▶ _Exercise details_: What lines below contain the word "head"? Please pull each one out.

▶ _Data block_:
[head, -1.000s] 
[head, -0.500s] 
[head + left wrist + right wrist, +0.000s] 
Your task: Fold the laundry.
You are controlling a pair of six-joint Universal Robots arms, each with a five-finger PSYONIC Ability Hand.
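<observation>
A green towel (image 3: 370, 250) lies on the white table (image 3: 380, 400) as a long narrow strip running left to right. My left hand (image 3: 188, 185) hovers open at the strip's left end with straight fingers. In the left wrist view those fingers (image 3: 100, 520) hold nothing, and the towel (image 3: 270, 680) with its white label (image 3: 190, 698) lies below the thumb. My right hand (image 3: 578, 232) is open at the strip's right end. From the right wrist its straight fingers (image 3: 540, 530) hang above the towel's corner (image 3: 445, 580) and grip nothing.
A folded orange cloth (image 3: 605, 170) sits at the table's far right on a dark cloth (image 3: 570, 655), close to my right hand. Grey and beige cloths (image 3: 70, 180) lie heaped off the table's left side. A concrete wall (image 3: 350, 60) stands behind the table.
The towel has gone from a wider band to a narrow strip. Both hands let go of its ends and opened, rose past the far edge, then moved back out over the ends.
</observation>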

▶ _Solution below_:
[head, -1.000s] 
[head, -0.500s] 
[head + left wrist + right wrist, +0.000s] 

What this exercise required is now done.